For instance, suppose you wish to control which identities can access a specific foundation model in Amazon Bedrock. Although Bedrock currently does not support resource policies, you can nevertheless attach a policy to the roles of your intended users.
{
"Version": "2012-10-17",
"Statement": {
"Sid": "AllowInference",
"Effect": "Allow",
"Action": [
"bedrock:InvokeModel",
"bedrock:InvokeModelWithResponseStream"
],
"Resource": "arn:aws:bedrock:*::foundation-model/model-id"
}
}
If you further wish to restrict the principals and networks that can access a given model, you can use a VPC endpoint. The VPC endpoint is only accessible to principals in your VPC and routes traffic over AWS’s private network.
{
"Version": "2012-10-17",
"Statement": [
{
"Sid": "AllowSpecificPrincipals",
"Effect": "Allow",
"Principal": {
"AWS": [
"arn:aws:iam::123456789012:role/Bob",
"arn:aws:iam::123456789012:user/Alice"
]
},
"Action": "*",
"Resource": "*"
}
]
}
Known networks include VPCs and VPNs. Note that this is orthogonal to identity. In thinking about network security, we think only about the position of our principals in the network topology. You may choose to impose controls on properties such as "aws:SourceVpce" , "aws:SourceIp", and"aws:PrincipalIsAWSService". For details see Quilt’s documentation on private endpoints.

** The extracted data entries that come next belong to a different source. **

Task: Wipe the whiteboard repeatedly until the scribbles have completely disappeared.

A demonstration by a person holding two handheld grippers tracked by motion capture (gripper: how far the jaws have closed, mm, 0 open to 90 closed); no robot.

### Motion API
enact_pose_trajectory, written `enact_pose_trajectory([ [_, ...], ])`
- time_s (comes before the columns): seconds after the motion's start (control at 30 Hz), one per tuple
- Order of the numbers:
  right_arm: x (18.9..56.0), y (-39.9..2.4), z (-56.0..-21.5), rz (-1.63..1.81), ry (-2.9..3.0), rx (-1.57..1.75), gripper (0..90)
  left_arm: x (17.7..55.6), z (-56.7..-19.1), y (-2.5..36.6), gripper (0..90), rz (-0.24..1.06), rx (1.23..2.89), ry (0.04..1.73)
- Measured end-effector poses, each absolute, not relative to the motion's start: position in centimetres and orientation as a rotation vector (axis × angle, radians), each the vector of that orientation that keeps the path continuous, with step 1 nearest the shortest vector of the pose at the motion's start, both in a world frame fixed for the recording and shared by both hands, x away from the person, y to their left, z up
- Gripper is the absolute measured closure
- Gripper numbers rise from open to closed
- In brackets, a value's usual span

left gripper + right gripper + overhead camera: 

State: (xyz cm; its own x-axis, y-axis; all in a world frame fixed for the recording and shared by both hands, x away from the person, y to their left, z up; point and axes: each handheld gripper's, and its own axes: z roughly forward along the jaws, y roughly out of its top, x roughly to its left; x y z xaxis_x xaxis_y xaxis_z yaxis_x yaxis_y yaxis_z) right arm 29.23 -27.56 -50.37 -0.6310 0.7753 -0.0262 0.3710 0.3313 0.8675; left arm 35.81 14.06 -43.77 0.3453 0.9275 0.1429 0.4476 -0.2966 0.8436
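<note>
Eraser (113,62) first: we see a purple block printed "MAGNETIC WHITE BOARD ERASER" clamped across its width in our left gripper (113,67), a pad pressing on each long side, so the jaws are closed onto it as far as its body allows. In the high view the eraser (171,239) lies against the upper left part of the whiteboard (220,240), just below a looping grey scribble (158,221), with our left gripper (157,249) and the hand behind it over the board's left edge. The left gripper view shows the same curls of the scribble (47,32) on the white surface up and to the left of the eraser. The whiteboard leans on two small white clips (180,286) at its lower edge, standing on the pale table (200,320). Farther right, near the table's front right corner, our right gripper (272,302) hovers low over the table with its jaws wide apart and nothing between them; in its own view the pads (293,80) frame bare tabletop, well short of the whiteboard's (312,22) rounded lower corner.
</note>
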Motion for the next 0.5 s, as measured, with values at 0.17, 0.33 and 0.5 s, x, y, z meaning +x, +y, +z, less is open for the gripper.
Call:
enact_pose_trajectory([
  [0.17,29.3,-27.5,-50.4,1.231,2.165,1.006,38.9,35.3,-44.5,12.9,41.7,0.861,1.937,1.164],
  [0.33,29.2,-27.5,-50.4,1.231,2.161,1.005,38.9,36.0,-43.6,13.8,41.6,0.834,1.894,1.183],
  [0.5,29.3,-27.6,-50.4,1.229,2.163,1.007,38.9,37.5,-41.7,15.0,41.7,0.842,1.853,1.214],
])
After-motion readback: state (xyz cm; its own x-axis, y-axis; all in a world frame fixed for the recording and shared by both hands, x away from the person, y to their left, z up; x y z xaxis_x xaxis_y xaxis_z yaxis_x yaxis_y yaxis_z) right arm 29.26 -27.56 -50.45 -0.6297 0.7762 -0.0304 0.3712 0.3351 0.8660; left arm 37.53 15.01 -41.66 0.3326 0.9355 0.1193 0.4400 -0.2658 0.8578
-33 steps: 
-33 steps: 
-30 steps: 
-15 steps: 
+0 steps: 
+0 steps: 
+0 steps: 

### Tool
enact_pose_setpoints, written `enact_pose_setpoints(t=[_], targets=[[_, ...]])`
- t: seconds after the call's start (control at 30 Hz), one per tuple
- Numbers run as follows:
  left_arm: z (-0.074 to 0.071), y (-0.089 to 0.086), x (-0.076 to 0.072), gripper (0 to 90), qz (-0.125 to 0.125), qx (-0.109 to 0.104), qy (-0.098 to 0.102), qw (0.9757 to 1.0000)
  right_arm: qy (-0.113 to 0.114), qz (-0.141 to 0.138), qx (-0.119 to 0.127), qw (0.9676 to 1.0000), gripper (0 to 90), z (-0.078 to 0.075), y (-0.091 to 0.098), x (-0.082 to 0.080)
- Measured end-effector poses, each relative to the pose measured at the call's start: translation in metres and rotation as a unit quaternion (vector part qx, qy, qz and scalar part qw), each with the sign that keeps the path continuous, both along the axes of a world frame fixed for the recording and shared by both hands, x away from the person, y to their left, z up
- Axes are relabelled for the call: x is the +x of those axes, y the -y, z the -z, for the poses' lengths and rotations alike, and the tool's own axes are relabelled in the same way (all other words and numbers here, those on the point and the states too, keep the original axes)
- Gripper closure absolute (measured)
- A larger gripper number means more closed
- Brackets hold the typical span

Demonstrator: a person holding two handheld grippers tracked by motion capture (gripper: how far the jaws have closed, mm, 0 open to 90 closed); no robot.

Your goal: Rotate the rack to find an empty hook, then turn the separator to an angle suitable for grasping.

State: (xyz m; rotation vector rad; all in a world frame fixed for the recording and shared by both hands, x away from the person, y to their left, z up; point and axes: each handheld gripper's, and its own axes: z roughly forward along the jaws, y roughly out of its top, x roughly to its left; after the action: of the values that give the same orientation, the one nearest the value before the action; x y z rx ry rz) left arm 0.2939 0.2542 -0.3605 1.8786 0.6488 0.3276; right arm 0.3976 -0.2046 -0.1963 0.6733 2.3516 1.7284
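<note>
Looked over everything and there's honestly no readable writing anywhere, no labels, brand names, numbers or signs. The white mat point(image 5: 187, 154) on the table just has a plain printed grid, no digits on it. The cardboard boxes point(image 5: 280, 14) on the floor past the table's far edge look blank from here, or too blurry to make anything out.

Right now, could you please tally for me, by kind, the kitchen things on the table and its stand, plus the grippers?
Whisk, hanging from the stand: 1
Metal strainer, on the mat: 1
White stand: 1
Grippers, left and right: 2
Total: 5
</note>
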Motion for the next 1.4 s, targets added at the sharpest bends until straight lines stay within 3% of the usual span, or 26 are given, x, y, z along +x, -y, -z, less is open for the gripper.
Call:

Guardrails are like policy filters that restrict model inputs and outputs. Consider Sensitive information filters to screen personally identifiable information (PII) from user prompts and model responses. For example, suppose your users interact with an agent to summarize sensitive data that contains social security numbers and bank account numbers. You can anonymize the former and block the latter as follows with Guardrails in AWS CloudFormation.
Resources:
BedrockGuardrail:
Type: AWS::Bedrock::Guardrail
Properties:
GuardrailName: SensitiveInformationGuardrail
SensitiveInformationPolicyConfig:
PiiEntitiesConfig:
- Action: ANONYMIZE
Type: US_SOCIAL_SECURITY_NUMBER
- Action: BLOCK
Type: BANK_ACCOUNT_NUMBER
From the standpoint of a data perimeter there’s nothing mystical about generative AI: data goes into a compute service and data comes out. As a result, you can view AI as a special case of the compute security that you likely already have in place for pipelines and services. You can further apply guardrails as content and security filters to expurgate personally identifiable information.
To centralize security and access management across accounts and organizations, consider AWS services like Control Tower and Service Control Policies (SCPs). SCPs enable you to dictate permission at scale, without having to author individual roles and policies.